Die Frage lautet nicht, ob Wasser vorhanden ist.
Die Frage lautet, wie das Bauwerk damit umgeht.
Bauteile unter Terrain stehen nicht gelegentlich, sondern strukturell unter Feuchte- und Wassereinwirkung.
Der Kontakt mit Erdreich bringt dauerhaft ein Bündel möglicher Wasserbeanspruchungen mit sich, insbesondere:
- wechselnde Bodenfeuchte
- Sickerwasser, das zeitweise aufstauen kann
- drückendes Wasser bei anstehendem Grundwasser oder Hangwasser
- kapillaren Wassertransport im Porenraum von Baustoffen
- Wasserdampfdiffusion zwischen Erdreich und Bauwerk.
Diese Einwirkungen sind keine Ausnahmezustände.

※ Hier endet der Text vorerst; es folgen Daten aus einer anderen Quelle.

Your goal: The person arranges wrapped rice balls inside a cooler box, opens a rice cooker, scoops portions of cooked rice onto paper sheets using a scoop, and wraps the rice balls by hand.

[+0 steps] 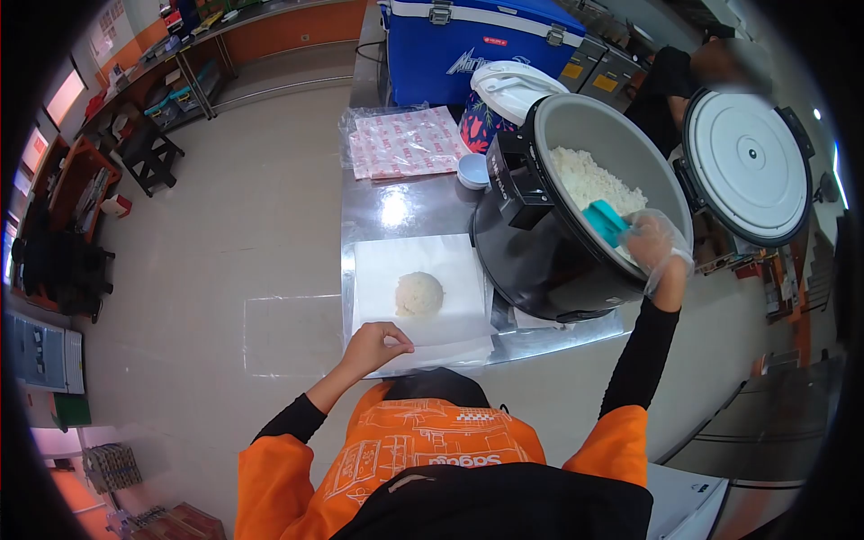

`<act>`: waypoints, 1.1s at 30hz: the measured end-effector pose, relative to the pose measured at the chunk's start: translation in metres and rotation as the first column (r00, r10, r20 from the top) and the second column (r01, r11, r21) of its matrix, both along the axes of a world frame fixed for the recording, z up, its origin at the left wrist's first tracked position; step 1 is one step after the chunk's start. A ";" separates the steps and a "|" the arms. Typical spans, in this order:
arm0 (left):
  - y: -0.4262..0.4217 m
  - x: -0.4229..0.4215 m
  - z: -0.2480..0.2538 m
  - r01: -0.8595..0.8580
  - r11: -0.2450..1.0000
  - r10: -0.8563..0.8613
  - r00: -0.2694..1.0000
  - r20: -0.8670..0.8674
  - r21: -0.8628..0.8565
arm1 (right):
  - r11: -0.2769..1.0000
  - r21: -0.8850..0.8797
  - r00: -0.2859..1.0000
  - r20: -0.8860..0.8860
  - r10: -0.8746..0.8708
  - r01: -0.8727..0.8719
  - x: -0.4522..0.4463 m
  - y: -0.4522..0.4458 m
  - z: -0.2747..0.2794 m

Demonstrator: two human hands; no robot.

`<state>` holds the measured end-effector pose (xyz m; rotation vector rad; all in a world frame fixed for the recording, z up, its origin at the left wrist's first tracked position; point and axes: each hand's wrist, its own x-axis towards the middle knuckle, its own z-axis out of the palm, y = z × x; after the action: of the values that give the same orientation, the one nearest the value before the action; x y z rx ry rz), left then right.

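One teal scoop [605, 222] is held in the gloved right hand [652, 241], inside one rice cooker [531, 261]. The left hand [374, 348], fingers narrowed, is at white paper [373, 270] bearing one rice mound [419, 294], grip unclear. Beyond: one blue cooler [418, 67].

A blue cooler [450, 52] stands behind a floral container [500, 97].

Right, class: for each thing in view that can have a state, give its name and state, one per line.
Rice cooker: open, rice inside
Rice mound: domed, uncovered
White paper: lying flat
Teal scoop: held, inside the cooker
Right hand: gloved, gripping scoop
Left hand: bare, curled
Cooler box: closed
Patterned tub: lidded
Printed sheets: lying flat
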<state>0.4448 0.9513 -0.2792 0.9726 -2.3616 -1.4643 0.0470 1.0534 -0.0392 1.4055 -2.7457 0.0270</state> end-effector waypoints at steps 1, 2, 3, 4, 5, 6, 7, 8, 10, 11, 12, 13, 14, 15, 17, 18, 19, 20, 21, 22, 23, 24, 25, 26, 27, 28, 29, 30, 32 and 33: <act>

Sie bilden das typische Einwirkungsprofil unter Terrain.
Die Norm SIA 272:2024 definiert den Geltungsbereich entsprechend eindeutig:
„Die vorliegende Norm regelt die Projektierung und Ausführung von Massnahmen zum Schutz vor eindringendem Wasser in unterirdische Bauten. Sie gilt für sämtliche Bauteile unterhalb der projektierten bzw. realisierten Terrainlinie.“
(SIA 272:2024, Ziff. 0.1.1, S. 5)
Damit ist normativ festgelegt:
Sobald ein Bauteil unterhalb der Terrainlinie liegt, ist Wasser als Einwirkung grundsätzlich zu berücksichtigen.
Die konkrete Ausprägung dieser Einwirkung – etwa Bodenfeuchte, aufstauendes Sickerwasser oder drückendes Wasser – bestimmt später das Beanspruchungsprofil, aus dem die Anforderungen an das Abdichtungssystem abgeleitet werden.
Ein Bauteil unter Terrain steht immer im Spannungsfeld von Wasser – Baugrund – Bauwerk.
Ähnliche strukturelle Einwirkungen finden sich auch bei Flachdächern: Wasser muss immer als dauerhafte Einwirkung gedacht werden.